» WORK TO BE COMPLETED: Nothing but the lines holding the string "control" should appear in the answer. Copy them from the entries.

» DATA FOR REVIEW:
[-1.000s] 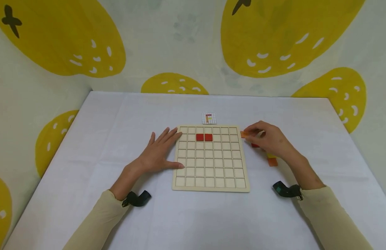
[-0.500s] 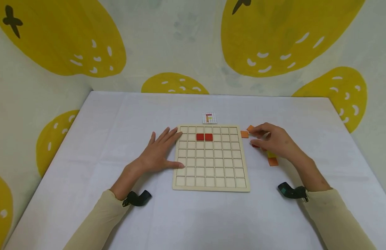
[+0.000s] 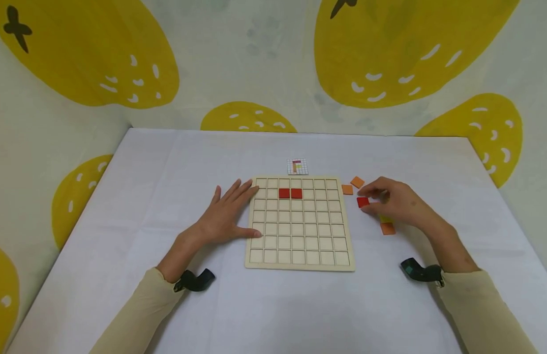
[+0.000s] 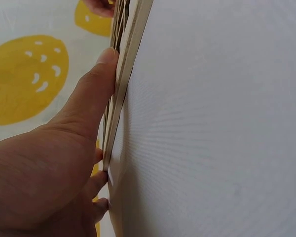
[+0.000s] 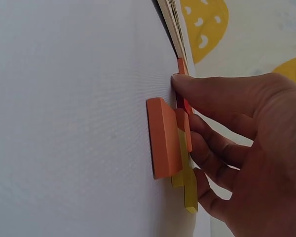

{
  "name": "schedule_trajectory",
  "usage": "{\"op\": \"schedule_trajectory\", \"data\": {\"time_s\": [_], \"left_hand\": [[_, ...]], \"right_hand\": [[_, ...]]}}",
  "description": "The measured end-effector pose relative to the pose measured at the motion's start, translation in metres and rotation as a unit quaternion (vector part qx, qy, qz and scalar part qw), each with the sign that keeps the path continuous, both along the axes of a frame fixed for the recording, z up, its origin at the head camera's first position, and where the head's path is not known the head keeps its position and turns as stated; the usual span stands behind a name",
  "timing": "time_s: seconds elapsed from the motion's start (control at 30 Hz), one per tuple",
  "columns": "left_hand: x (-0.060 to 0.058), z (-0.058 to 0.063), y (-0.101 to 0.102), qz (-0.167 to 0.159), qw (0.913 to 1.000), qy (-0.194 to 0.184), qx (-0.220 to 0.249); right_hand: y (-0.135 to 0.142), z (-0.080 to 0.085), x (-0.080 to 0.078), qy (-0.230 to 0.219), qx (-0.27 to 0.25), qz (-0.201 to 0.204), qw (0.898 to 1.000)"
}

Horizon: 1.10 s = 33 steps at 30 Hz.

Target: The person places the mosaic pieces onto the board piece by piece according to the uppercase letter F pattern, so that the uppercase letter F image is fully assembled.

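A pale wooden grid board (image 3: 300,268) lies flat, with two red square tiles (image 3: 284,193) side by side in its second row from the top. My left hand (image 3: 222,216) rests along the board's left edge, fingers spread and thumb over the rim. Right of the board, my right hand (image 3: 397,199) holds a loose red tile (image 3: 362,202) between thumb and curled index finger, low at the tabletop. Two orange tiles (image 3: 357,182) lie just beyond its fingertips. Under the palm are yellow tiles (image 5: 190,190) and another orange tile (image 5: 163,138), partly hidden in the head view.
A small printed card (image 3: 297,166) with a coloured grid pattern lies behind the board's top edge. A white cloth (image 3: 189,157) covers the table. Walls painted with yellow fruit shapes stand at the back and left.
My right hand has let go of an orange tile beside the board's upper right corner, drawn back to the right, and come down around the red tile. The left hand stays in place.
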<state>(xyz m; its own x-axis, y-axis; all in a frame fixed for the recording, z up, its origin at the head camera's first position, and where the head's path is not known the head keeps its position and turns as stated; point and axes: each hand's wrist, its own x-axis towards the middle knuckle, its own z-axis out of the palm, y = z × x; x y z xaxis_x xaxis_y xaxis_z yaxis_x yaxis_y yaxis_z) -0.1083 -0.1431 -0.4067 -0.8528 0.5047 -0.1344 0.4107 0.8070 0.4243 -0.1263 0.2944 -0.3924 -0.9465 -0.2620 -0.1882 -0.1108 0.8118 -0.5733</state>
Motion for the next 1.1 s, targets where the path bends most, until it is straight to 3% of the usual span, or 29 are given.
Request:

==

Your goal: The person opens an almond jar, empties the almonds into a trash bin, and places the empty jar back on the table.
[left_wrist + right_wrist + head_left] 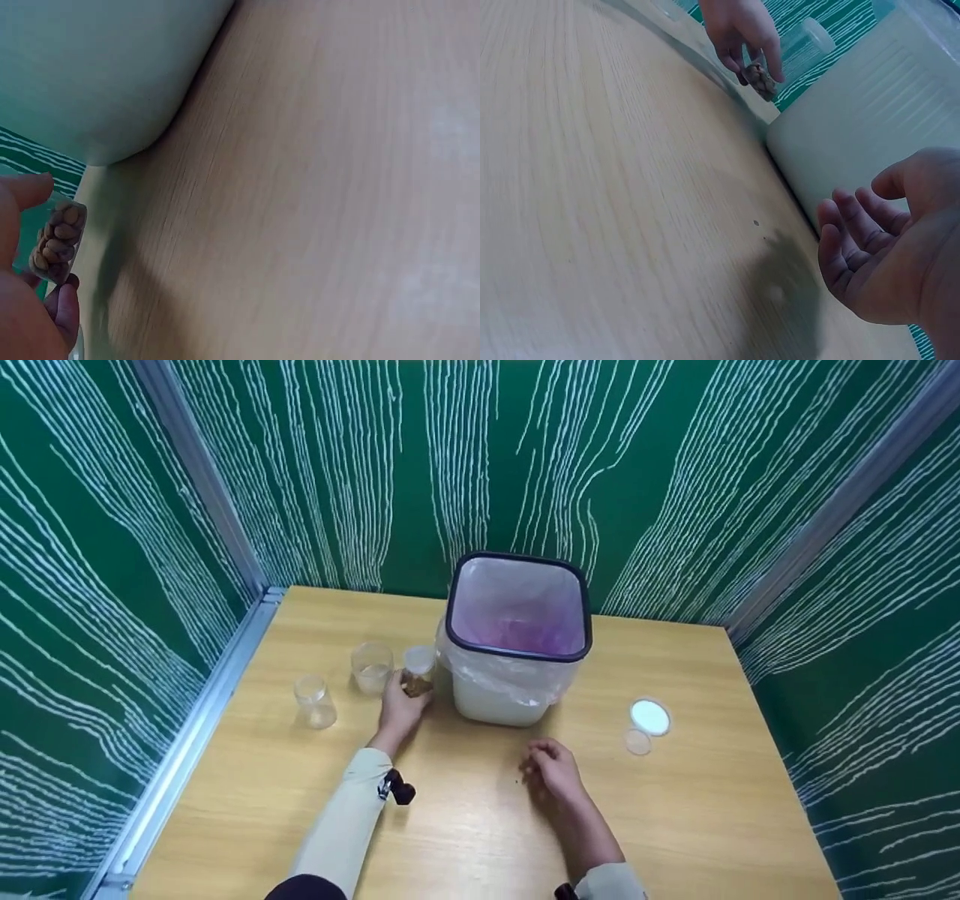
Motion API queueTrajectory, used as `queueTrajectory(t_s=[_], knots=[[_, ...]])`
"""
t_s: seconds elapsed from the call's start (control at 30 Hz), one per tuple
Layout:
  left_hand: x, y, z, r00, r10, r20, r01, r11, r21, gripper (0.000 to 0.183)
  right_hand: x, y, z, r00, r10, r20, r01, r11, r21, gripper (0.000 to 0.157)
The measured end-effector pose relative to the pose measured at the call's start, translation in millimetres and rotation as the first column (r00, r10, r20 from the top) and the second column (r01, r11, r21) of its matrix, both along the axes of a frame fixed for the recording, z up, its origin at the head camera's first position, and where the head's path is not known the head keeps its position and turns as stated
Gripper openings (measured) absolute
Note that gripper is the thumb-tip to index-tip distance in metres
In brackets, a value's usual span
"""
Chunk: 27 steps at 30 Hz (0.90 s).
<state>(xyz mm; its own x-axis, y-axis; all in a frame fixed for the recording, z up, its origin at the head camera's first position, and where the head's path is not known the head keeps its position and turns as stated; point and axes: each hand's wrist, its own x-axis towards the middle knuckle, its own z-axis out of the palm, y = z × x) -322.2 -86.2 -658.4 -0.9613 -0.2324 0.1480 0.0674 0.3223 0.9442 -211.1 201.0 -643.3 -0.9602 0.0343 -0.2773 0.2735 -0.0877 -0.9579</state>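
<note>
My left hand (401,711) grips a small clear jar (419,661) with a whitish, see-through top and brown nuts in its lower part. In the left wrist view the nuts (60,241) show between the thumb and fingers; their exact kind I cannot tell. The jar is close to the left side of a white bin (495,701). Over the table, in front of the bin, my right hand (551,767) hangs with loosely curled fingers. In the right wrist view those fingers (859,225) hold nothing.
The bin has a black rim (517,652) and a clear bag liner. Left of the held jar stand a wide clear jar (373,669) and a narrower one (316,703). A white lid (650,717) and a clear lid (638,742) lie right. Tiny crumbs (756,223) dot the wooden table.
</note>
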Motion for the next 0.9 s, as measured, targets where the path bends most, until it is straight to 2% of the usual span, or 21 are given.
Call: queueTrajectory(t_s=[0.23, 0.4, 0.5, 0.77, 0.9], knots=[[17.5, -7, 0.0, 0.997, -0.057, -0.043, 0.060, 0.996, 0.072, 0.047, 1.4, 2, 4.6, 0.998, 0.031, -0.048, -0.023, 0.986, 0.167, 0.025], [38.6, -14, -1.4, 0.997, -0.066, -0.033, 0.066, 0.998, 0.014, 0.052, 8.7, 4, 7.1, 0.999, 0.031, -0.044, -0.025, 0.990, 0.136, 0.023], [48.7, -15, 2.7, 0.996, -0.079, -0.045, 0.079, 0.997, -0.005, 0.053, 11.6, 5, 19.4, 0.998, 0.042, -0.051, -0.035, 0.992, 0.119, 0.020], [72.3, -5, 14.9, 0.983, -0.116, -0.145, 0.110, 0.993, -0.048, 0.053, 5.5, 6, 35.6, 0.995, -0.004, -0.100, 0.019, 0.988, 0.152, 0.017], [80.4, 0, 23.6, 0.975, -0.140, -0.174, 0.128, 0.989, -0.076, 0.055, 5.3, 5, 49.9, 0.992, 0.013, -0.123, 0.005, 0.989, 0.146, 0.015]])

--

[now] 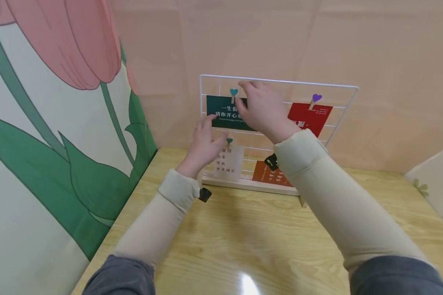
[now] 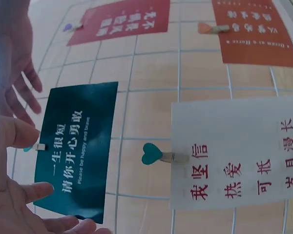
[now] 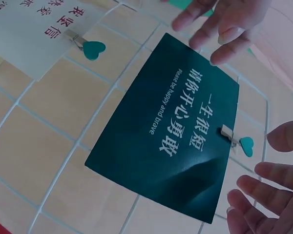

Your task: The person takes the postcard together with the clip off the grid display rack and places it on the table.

» SOLUTION TO THIS TASK:
  "timing": "time_s: seconds elapsed from the motion's start (control at 30 Hz), one per tuple",
t_s: seconds elapsed from the call's start (control at 30 Hz), one per tuple

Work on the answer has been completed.